- Pitt next to one of his cars
- Born: William H. Pitt March 8, 1925 Rocky Mount, North Carolina, U.S.
- Died: March 28, 1992 (aged 67)
- Cause of death: Cancer
- Awards: 1954 Grand National Series Rookie of the Year

NASCAR Cup Series career
- 81 races run over 4 years
- Best finish: 11th (1954)
- First race: 1954 Wilkes County 160 (North Wilkesboro)
- Last race: 1958 Race #14 (Old Bridge)
| Wins | Top tens | Poles |
| 0 | 19 | 0 |

= Blackie Pitt =

American racing driver (1925–1992)

William H. "Blackie" Pitt (March 18, 1925 – March 28, 1992) was an American NASCAR Grand National Series racer born in the American town of Rocky Mount, North Carolina. He is best known as the 1954 NASCAR Rookie of the Year.

==Career==
Pitt raced from 1954 to 1958 and competed in 81 races in his four-year NASCAR career. One of his most memorable appearances in NASCAR was at the 1955 Southern 500; where he would race in a 1955 Ford Fairlane owned by his brother W.W. "Brownie" Pitt. This race would be captured on film and memorialized for future generations. His total career in NASCAR consisted of completing 9326 laps of professional American stock car racing.
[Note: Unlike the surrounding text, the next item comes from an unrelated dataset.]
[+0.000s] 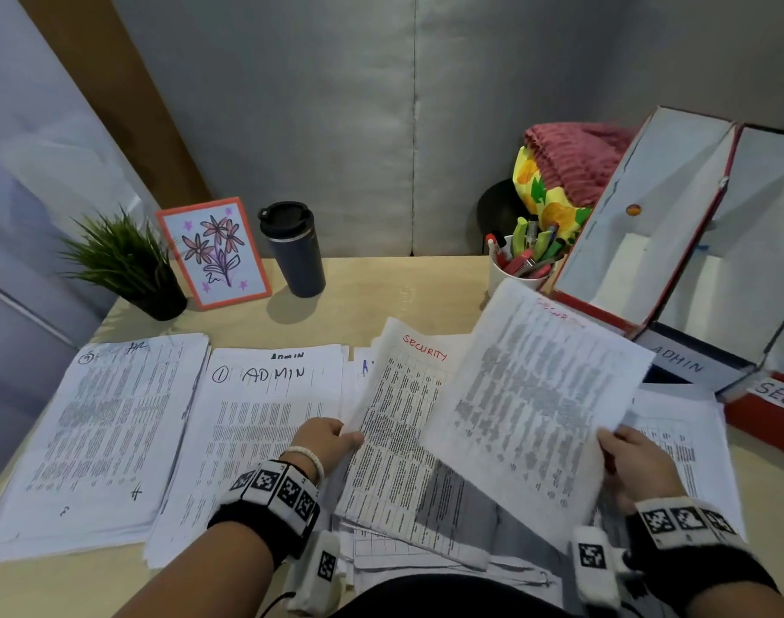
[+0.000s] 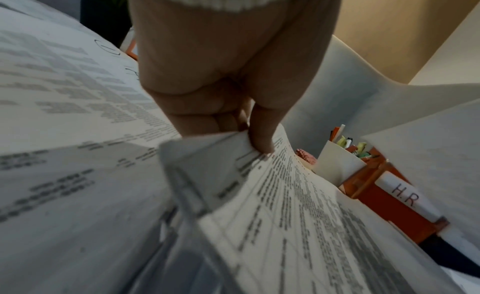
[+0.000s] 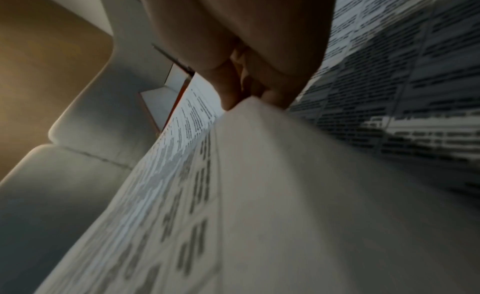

According to history, Pitt generally did better on short tracks than he did on road courses and intermediate tracks.

Pitt would end up contributing nineteen finishes in the top ten and accumulating 6222.1 mi of stock car racing experience. His total career earnings is considered to be $5,619 ($ when adjusted for inflation). Pitt was the recipient of the 1954 NASCAR Rookie of the Year award although he never received an official trophy. Due to the sudden disqualification of Joe Weatherly and Jim Reed at the end of an untitled 1955 Palm Beach Speedway race in West Palm Beach, Florida, Pitt was awarded an additional $50 ($ when adjusted for inflation). The money came from a Mrs. Gail John Bruner using her Wachovia Bank and Trust Company bank account to access the funds.

Pitt's ultimate retirement came after finishing in last place at a 1958 race at Old Bridge Stadium that had a 27-driver grid that included Elmo Langley, Lee Petty, and Junior Johnson.